As far as the color representation,  the NewImage procedure (e.g., "NewImage <correlation matrix wave name>") would work. Then go to the menu Image -> Modify Image Appearance to adjust or change the mapping from matrix values to colors.

Thank you for the quick reply.

Is there a means to generate this correlation matrix from the scatter plot matrix.ipf. Using the scatter plot matrix it is possible to perform the fit on each set of variables, however these fits appear only on the plot itself and do not appear to be saved in the data browser. 

 

I see. I'm not sure that that ipf calculates the r2 value.

The function statsCorrelation (a built-in function) will compute r values, and it can generate a matrix of them. One (severe) downside is that it cannot handle NaN values (so it doesn't work on the examples in the package, without preprocessing).

In the case of NaNs, it's probbably best to loop through all the combinations with custom-written code, removing rows where either of the input waves has an NaN, and, calling statsCorrelation on the processed pairs, and filling in the matrix yourself. Perhaps there is another package out there that does this.

Thanks for getting back to me.

 

I don't see (from the IGOR help information) how the Stats Correlation function can generate a matrix of the correlation values. 

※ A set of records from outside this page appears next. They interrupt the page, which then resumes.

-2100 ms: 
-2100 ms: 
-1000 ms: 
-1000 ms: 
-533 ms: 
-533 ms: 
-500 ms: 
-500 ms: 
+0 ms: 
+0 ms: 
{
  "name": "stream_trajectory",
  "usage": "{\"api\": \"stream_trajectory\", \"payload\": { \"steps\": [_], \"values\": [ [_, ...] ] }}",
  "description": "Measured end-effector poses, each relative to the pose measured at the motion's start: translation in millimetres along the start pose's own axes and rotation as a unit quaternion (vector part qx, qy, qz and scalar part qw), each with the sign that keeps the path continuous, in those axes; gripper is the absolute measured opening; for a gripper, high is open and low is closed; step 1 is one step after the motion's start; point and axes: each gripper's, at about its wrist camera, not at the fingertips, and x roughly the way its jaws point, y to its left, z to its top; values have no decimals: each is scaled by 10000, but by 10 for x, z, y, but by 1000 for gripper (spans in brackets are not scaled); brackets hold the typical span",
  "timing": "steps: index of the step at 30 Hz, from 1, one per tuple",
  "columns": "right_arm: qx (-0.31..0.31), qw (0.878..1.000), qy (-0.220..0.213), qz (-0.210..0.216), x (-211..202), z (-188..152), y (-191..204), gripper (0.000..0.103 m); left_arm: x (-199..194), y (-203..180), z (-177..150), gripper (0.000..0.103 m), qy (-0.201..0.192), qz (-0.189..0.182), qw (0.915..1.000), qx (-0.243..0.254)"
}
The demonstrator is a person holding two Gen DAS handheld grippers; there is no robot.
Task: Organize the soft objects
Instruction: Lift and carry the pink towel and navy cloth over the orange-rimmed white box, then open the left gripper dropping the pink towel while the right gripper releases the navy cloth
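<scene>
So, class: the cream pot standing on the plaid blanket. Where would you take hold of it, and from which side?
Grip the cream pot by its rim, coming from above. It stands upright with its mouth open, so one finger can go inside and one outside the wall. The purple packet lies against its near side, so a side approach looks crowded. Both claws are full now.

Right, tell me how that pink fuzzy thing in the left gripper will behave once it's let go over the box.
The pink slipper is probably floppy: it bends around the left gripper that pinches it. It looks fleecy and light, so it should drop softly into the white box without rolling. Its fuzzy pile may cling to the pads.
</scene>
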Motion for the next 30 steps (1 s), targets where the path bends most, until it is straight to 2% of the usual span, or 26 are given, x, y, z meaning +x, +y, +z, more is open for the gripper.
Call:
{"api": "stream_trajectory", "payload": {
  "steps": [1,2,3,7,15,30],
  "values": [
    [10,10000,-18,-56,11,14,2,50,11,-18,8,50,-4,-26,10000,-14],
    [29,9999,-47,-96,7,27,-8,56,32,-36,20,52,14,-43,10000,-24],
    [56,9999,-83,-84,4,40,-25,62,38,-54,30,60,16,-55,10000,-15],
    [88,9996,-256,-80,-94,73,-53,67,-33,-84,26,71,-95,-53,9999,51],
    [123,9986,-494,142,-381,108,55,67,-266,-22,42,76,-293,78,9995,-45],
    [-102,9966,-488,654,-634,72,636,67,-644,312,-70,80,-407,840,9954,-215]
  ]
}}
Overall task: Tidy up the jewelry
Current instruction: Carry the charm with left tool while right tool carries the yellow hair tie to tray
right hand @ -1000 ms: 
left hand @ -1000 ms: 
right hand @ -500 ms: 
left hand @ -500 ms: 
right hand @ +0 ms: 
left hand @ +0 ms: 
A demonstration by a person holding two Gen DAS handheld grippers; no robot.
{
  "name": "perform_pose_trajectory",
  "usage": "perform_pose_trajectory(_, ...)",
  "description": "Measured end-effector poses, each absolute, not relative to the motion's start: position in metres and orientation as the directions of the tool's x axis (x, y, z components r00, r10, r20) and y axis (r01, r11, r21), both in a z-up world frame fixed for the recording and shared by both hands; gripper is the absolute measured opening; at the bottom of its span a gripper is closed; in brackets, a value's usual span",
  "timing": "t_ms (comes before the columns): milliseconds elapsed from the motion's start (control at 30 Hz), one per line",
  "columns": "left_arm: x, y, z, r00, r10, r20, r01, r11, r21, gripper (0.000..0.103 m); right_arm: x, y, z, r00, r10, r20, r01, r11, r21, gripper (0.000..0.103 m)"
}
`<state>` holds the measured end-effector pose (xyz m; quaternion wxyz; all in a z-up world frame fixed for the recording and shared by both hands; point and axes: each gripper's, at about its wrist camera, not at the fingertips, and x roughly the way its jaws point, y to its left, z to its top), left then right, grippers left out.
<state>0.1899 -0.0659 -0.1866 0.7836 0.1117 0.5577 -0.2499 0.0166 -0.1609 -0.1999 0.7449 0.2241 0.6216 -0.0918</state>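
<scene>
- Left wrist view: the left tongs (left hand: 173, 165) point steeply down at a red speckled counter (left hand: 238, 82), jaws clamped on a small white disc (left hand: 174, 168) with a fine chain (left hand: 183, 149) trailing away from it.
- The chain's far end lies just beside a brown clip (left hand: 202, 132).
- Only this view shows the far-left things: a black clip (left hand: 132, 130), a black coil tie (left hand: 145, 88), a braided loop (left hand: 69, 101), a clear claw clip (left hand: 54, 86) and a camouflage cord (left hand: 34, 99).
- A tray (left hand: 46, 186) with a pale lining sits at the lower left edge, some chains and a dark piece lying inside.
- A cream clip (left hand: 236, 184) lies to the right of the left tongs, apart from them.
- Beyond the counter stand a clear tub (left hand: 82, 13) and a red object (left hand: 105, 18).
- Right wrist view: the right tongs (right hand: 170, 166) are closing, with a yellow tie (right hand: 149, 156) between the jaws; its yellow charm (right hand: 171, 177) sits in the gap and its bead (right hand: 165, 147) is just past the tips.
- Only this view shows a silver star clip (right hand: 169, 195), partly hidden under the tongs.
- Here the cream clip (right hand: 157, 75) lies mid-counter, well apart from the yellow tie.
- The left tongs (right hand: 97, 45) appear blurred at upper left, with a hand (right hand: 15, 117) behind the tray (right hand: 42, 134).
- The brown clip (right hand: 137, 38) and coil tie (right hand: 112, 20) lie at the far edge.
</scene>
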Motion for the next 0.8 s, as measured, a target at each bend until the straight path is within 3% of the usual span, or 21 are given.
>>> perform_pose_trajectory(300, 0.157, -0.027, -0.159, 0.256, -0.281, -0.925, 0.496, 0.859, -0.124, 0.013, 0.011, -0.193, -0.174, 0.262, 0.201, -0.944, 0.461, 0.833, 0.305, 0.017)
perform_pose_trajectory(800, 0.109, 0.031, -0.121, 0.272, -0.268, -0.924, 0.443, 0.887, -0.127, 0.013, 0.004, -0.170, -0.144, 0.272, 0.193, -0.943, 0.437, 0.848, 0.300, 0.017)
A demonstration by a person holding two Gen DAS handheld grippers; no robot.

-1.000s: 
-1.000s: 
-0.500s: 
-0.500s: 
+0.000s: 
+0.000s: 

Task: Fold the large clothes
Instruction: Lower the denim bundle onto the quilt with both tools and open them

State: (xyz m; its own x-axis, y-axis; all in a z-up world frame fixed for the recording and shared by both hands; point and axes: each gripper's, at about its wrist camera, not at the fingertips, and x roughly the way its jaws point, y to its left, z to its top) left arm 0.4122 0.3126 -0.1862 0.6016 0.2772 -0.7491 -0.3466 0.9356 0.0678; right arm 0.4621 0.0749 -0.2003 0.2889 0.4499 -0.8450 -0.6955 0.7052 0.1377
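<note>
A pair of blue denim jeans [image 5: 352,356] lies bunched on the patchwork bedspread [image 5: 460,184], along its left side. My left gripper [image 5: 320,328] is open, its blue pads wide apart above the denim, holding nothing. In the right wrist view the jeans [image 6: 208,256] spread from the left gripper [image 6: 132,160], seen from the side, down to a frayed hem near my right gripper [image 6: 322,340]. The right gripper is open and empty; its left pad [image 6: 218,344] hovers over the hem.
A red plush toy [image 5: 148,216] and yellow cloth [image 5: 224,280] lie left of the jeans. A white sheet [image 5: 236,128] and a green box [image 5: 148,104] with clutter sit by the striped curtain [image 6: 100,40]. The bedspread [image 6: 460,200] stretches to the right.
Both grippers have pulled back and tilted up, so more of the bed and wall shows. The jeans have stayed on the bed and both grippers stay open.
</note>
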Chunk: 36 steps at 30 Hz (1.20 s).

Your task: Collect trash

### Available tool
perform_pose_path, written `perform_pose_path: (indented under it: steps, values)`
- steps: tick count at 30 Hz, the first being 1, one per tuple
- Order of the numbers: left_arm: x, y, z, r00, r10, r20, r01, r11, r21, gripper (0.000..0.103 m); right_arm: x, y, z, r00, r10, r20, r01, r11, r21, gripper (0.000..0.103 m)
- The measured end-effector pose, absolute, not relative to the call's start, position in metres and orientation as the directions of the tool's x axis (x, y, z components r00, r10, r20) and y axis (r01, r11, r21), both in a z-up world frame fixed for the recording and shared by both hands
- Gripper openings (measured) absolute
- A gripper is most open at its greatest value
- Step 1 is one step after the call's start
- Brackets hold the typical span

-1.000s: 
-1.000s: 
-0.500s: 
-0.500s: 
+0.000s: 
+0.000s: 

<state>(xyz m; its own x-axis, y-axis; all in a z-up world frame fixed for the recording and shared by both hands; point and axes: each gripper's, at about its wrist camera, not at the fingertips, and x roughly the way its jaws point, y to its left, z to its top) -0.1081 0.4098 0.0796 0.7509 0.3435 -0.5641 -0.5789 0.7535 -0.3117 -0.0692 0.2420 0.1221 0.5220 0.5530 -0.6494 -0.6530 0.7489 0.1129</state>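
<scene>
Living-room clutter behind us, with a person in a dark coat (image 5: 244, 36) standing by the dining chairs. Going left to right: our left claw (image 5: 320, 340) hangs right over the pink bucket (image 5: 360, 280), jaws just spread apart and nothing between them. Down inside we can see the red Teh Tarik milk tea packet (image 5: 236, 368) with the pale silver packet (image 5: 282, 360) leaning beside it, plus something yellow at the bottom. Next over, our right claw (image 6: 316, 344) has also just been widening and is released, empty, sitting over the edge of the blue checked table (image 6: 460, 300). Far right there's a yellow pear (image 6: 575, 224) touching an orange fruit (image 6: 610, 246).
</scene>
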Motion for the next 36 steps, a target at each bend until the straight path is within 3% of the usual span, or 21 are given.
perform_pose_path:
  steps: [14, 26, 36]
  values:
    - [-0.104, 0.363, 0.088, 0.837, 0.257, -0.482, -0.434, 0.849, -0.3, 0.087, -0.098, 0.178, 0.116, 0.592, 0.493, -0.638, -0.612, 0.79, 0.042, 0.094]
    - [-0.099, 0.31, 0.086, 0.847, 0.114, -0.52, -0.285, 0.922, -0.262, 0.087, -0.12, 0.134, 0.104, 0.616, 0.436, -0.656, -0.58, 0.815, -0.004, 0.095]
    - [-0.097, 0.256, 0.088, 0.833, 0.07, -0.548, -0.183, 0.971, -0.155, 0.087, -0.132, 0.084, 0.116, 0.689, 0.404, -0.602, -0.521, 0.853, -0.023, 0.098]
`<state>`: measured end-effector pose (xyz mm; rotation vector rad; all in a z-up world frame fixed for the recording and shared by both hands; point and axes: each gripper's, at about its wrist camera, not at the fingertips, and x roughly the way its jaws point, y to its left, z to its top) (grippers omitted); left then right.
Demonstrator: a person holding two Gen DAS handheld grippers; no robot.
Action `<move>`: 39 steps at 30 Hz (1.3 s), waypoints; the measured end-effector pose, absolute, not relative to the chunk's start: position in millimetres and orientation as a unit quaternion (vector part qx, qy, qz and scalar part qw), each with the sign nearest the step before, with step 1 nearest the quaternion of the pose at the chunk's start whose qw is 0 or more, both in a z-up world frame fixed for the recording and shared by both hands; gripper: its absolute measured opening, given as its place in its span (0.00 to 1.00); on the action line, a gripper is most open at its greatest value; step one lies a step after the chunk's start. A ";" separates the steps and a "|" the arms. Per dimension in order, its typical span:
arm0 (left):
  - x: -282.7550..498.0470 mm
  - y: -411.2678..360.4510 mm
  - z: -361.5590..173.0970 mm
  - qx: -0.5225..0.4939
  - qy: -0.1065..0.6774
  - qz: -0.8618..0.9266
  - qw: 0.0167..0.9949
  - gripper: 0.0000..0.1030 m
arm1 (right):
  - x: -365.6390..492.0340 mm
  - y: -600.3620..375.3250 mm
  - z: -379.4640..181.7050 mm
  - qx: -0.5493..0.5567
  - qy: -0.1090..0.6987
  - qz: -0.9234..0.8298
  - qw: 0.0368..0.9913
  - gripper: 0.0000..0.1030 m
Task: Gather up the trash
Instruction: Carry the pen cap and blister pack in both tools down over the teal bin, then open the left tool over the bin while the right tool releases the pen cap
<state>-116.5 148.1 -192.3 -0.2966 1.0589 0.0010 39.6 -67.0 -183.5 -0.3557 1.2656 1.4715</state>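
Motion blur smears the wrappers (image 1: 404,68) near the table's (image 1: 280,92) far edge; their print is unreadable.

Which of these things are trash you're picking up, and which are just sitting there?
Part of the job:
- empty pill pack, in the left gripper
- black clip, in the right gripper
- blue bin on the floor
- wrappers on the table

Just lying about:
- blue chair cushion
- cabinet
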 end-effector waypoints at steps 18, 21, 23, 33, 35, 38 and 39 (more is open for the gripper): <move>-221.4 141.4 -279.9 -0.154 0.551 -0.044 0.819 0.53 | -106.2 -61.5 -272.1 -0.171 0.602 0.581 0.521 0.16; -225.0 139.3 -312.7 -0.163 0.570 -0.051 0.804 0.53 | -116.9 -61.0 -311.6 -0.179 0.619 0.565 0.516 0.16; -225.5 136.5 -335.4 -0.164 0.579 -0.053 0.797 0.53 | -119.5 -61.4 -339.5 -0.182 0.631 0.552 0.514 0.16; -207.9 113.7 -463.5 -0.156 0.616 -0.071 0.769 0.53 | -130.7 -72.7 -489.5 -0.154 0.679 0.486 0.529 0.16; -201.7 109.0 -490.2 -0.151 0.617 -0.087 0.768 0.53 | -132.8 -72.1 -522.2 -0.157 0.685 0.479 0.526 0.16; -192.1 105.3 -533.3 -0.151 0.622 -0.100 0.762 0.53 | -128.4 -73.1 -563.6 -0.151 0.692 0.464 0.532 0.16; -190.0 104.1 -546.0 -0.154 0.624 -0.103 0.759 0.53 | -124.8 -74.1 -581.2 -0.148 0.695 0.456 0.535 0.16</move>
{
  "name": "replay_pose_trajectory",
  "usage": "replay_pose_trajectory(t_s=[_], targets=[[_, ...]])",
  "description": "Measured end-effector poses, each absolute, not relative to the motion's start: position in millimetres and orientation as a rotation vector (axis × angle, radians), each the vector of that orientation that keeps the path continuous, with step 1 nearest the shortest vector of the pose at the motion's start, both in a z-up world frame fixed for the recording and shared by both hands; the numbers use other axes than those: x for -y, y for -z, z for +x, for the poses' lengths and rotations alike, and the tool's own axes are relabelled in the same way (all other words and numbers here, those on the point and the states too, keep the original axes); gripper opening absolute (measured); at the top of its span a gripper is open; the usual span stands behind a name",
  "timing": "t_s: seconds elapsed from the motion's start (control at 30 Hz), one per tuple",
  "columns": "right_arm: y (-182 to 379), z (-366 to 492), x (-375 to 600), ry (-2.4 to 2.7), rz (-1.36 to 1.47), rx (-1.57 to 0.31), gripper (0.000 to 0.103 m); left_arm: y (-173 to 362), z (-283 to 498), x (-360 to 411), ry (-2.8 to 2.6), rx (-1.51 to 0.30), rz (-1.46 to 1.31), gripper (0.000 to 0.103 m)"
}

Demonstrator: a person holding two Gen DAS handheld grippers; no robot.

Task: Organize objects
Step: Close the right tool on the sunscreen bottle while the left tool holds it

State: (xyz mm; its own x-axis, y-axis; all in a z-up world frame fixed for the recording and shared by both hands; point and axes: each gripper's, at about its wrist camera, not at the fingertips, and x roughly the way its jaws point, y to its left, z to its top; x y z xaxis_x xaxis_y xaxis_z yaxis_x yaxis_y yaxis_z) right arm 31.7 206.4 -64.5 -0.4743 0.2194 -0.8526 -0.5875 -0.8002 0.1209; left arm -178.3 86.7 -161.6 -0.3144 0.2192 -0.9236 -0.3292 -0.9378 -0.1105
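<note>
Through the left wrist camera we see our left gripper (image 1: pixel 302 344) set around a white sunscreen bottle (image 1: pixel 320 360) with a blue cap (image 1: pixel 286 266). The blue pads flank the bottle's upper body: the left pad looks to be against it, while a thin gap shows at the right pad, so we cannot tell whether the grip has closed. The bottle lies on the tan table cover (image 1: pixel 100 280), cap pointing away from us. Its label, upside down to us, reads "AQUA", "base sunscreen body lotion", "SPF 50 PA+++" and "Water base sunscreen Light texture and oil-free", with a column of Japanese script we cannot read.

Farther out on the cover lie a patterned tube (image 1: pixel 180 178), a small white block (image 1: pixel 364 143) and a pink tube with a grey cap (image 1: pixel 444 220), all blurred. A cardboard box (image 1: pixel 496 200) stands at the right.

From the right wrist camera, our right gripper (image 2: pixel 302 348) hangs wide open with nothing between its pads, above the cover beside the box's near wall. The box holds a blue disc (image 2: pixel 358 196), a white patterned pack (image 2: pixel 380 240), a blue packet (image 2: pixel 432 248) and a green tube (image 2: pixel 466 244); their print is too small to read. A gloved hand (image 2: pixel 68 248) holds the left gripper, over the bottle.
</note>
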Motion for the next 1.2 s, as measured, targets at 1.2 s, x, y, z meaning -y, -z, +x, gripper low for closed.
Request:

I have generated a matrix (with all nans removed - attached) to see if there is a way (in IGOR) to generate this correlationmatrix.

I also tried to use matrixop/o R2= Correlate(dataforcorrelationmatrix,2,4)

I am not quite sure how to correctly apply this function. From the IGOR help file I get "correlate(w1,w2,opt)"

The results is that I have a second matrix (r2) with the same dimensions as dataforcorrelation but with no information in it. 

Thanks in advance for your suggestions

 

Data4correlation.txt

In reply to by LaMP

Here's an example of how the generate a matrix of r values with statsCorrelation. See the documentation for statsCorrelation for more details about the matrix that it creates. 

make/n=(50,5)/o ex
•ex[][0]=p
•ex[][1] = -p //anticorrelated
•ex[][2]=floor(p/10)*10 //somewhat correlated
•ex[][3]=floor(p/3)*3 //somewhat more correlated
•ex[][4]=-floor(p/10)*10 //somewhat anticorrelated
display/k=1 ex[][0],ex[][1],ex[][2],ex[][3],ex[][4]
Variable dummy = statscorrelation(ex)  //this is a function but for a single wave input the return value doesn't matter. r is instead stored in M_Pearson
newimage/k=1 M_Pearson       //matrix of r values from statsCorrelation
edit/k=1 M_Pearson.ld

If you arrange your data into columns in a 2D wave and pass it to statsCorrelation as in this code (and without NaNs), it will put the matrix of r values in the wave M_Pearson. 

The correlate operation you mentioned does not return Pearson r values; it's for cross-correlation of (for example) one time-varying signal with another.

I have to break in here: I think the original request was for r^2, the coefficient of determination that you get from a line fit, not the cross-correlation r.

You might get the raw data for your matrix from statsLinearRegression, but you will have to generate a list of the XY pairs that consists of all possible pairings of the waves involved.

Scatter Plot Matrix does not have an option to generate such a matrix.

I was only suggesting the use of statsCorrelation because I thought r^2, the coefficient of determination, could be computed as the square of the Pearson r provided by statsCorrelation.

Hi GSB (John weeks), 

This code is perfect. The pearsons R is also great. 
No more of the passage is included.